[Python-ideas] incremental hashing in __hash__
Steven D'Aprano
steve at pearwood.info
Thu Dec 29 03:20:00 EST 2016
On Wed, Dec 28, 2016 at 12:44:55PM -0500, jab at math.brown.edu wrote:
> On Wed, Dec 28, 2016 at 12:10 PM, Ethan Furman <ethan at stoneleaf.us> wrote:
>
> > In other words, objects that do not compare equal can also have the same
> > hash value (although too much of that will reduce the efficiency of
> > Python's containers).
> >
>
> Yes, I realize that unequal objects can return the same hash value with
> only performance, and not correctness, suffering. It's the performance I'm
> concerned about. That's what I meant by "...to keep from unnecessarily
> causing hash collisions..." in my original message, but sorry this wasn't
> clearer.

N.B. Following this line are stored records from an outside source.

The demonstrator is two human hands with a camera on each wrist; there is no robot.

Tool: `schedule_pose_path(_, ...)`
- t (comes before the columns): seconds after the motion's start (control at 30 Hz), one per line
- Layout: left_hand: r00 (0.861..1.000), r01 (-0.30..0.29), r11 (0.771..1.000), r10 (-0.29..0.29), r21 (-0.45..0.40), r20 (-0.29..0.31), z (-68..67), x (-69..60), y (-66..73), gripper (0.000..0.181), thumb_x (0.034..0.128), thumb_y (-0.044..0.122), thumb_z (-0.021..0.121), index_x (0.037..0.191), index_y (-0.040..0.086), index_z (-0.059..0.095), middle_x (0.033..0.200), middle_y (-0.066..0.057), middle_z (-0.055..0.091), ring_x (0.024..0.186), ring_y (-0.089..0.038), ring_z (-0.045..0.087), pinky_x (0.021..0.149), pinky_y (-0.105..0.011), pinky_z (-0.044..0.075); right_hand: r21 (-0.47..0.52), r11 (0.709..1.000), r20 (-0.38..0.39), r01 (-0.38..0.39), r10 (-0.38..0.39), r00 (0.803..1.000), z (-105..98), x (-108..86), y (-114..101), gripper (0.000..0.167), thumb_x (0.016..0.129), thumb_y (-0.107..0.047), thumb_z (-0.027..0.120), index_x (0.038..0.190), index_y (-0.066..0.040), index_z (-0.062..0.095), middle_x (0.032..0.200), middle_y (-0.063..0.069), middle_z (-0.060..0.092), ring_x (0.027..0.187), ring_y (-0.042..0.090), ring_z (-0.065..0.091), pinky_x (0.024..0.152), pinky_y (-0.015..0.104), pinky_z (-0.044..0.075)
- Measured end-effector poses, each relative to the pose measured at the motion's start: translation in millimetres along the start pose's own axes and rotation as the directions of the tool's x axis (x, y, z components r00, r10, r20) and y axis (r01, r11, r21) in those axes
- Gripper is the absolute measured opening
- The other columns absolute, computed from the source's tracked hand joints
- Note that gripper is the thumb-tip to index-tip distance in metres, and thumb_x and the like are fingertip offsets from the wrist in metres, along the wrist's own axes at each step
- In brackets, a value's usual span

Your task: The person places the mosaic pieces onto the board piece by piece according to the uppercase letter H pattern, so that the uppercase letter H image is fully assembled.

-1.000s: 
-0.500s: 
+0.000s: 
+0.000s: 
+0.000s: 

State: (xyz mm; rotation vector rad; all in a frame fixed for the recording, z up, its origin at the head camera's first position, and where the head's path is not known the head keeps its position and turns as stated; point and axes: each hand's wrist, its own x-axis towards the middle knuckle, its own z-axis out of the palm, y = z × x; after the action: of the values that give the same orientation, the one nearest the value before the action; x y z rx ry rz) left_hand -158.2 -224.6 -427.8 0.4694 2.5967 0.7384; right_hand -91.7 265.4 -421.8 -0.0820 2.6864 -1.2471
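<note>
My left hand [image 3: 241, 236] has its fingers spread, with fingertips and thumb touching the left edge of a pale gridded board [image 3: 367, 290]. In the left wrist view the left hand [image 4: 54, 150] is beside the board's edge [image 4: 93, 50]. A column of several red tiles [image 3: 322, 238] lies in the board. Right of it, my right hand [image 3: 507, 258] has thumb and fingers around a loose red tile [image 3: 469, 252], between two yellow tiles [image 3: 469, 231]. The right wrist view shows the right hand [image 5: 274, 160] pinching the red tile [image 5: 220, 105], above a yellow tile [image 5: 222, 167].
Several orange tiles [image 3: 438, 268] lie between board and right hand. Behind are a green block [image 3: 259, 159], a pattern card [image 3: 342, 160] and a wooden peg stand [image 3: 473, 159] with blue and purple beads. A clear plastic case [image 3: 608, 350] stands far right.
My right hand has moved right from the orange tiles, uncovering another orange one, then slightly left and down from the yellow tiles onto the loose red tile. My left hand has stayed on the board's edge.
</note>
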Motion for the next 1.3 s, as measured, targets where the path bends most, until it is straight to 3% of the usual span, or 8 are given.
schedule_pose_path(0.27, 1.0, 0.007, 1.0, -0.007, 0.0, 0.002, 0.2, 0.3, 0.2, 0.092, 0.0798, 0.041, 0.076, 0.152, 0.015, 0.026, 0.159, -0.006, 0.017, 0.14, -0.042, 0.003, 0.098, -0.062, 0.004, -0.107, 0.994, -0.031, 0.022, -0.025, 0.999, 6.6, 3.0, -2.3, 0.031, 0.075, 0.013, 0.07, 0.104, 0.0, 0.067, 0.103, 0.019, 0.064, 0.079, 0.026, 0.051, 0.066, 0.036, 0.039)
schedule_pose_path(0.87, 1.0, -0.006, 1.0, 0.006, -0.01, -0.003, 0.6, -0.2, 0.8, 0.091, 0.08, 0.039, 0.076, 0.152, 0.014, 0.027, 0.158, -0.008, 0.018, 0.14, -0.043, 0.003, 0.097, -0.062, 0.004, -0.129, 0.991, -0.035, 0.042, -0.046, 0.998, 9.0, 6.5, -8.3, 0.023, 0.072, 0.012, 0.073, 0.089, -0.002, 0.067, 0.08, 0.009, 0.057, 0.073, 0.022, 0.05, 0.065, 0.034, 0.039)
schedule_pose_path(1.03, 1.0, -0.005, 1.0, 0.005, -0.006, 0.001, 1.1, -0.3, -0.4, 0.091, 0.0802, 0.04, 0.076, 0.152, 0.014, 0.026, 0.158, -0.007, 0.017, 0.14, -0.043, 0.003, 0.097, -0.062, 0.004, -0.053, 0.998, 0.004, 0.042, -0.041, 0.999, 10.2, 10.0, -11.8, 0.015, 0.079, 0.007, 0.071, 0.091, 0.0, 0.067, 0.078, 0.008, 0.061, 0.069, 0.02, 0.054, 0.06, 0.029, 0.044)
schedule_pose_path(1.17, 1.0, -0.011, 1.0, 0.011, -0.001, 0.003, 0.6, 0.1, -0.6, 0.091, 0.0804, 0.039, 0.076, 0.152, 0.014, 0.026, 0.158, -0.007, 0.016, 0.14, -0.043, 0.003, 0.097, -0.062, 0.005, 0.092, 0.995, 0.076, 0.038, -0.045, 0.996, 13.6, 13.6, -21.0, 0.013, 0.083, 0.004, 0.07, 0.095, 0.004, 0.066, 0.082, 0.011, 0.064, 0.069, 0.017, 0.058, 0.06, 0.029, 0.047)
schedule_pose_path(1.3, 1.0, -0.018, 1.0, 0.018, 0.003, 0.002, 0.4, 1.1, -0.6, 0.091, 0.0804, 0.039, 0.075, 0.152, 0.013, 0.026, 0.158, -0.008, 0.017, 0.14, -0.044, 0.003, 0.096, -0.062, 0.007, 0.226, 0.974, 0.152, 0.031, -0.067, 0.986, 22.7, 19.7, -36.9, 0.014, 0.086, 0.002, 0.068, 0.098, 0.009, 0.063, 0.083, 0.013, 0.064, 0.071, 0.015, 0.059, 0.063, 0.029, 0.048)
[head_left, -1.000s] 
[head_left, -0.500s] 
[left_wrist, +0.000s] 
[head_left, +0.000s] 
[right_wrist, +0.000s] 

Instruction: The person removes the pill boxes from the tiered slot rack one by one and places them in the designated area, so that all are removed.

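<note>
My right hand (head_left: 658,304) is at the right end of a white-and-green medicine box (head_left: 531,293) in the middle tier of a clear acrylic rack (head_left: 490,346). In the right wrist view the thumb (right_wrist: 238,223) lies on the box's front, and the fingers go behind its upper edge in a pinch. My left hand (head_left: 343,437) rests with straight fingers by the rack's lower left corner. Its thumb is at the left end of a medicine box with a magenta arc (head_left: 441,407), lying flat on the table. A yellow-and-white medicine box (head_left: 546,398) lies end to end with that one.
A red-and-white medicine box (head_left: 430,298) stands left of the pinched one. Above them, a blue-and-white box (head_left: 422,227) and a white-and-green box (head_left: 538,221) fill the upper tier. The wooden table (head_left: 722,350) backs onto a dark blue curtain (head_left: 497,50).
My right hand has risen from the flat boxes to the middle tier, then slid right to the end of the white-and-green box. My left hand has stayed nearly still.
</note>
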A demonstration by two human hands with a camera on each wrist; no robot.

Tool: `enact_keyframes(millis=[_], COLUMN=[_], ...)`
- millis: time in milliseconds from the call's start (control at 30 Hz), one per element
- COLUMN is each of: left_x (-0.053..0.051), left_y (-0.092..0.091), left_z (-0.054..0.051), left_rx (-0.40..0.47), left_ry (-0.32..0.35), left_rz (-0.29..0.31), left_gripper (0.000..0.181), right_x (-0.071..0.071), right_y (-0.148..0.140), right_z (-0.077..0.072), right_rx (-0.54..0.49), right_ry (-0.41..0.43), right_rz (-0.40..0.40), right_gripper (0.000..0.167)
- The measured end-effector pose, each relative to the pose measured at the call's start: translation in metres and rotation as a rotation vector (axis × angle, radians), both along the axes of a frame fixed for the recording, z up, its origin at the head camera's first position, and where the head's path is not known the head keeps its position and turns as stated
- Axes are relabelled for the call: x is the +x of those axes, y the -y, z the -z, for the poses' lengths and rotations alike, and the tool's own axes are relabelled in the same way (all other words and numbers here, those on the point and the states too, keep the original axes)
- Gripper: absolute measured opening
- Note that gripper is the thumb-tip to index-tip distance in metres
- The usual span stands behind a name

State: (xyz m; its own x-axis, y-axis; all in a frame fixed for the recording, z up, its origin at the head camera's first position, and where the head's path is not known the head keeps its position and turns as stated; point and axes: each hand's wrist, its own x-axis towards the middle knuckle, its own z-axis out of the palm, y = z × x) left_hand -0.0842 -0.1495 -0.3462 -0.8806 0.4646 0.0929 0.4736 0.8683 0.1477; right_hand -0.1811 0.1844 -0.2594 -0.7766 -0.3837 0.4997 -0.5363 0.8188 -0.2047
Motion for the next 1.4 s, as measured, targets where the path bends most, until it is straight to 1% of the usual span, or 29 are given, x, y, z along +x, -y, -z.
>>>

We should be able to do this in a way that doesn't increase hash
> collisions unnecessarily.
With respect Josh, I feel that this thread is based on premature
optimization. It seems to me that you're *assuming* that anything less
than some theoretically ideal O(1) space O(N) time hash function is
clearly and obviously unsuitable.
Of course I might be completely wrong. Perhaps you have implemented your
own __hash__ methods as suggested by the docs, as well as Ned's version,
and profiled your code and discovered that __hash__ is a significant
bottleneck. In which case, I'll apologise for doubting you, but in my
defence I'll say that the language you have used in this thread so far
gives no hint that you've actually profiled your code and found the
bottleneck.
As I see it, this thread includes a few questions:
(1) What is a good way to generate a hash one item at a time?
I think Ned's answer is "good enough", subject to evidence to the
contrary. If somebody cares to spend the time to analyse it, that's
excellent, but we're volunteers and its the holiday period and most
people have probably got better things to do. But we shouldn't let the
perfect be the enemy of the good.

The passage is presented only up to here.